Exact reproduction of all the data is required, with pictures excluded.
• • • •
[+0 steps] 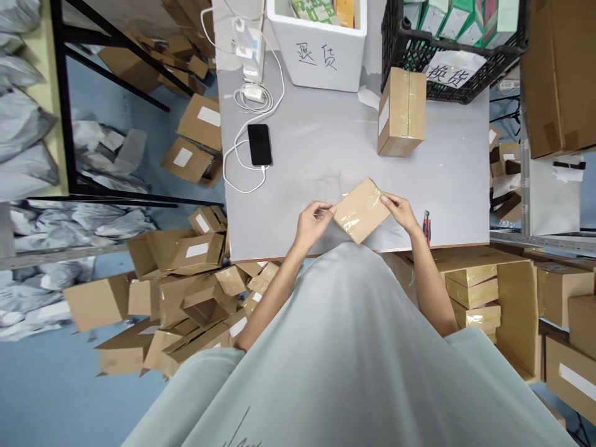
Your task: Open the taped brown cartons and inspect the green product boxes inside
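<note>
Between my two hands is a small flat cardboard box (pixel 362 211) with shiny clear tape over its ends, tilted above the table's front edge. My left hand (pixel 315 222) pinches its left corner. At the opposite end, my right hand (pixel 399 210) grips the right corner between thumb and fingers. A red and black utility knife (pixel 427 228) lies on the table just right of my right hand. Farther back stands a taller taped cardboard box (pixel 402 113) with a white label on its left side.
On the grey table (pixel 316 139) a black phone (pixel 259 144) lies plugged into a white cable. A white foam bin (pixel 321 59) and a black crate (pixel 459 74) stand at the back. Below right, an open carton (pixel 516 310) holds small boxes; discarded boxes (pixel 195 292) pile up lower left.
</note>
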The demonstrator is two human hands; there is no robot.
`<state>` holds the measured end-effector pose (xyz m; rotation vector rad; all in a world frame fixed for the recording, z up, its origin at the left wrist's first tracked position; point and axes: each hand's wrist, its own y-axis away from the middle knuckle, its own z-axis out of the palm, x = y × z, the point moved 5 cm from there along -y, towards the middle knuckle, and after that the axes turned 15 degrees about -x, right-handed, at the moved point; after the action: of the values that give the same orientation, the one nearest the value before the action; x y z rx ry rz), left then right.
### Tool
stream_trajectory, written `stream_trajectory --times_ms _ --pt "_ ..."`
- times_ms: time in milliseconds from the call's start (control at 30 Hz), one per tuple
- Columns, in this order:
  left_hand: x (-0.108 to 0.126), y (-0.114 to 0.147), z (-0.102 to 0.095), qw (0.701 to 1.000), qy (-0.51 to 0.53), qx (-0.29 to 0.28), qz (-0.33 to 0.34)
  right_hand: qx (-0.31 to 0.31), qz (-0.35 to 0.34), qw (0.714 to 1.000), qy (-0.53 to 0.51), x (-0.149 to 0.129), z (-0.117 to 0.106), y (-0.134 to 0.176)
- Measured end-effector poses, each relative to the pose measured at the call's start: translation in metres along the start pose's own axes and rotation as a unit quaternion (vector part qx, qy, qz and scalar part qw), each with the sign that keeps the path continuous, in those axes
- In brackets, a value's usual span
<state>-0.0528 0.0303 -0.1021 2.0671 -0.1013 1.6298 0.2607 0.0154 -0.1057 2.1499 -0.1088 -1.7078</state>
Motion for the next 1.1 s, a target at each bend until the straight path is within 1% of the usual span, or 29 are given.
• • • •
_RESULT OF THIS EXERCISE:_
[+0 steps] 
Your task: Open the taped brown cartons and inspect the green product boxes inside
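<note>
Between my two hands is a small flat cardboard box (pixel 362 211) with shiny clear tape over its ends, tilted above the table's front edge. My left hand (pixel 315 222) pinches its left corner. At the opposite end, my right hand (pixel 399 210) grips the right corner between thumb and fingers. A red and black utility knife (pixel 427 228) lies on the table just right of my right hand. Farther back stands a taller taped cardboard box (pixel 402 113) with a white label on its left side.
On the grey table (pixel 316 139) a black phone (pixel 259 144) lies plugged into a white cable. A white foam bin (pixel 321 59) and a black crate (pixel 459 74) stand at the back. Below right, an open carton (pixel 516 310) holds small boxes; discarded boxes (pixel 195 292) pile up lower left.
</note>
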The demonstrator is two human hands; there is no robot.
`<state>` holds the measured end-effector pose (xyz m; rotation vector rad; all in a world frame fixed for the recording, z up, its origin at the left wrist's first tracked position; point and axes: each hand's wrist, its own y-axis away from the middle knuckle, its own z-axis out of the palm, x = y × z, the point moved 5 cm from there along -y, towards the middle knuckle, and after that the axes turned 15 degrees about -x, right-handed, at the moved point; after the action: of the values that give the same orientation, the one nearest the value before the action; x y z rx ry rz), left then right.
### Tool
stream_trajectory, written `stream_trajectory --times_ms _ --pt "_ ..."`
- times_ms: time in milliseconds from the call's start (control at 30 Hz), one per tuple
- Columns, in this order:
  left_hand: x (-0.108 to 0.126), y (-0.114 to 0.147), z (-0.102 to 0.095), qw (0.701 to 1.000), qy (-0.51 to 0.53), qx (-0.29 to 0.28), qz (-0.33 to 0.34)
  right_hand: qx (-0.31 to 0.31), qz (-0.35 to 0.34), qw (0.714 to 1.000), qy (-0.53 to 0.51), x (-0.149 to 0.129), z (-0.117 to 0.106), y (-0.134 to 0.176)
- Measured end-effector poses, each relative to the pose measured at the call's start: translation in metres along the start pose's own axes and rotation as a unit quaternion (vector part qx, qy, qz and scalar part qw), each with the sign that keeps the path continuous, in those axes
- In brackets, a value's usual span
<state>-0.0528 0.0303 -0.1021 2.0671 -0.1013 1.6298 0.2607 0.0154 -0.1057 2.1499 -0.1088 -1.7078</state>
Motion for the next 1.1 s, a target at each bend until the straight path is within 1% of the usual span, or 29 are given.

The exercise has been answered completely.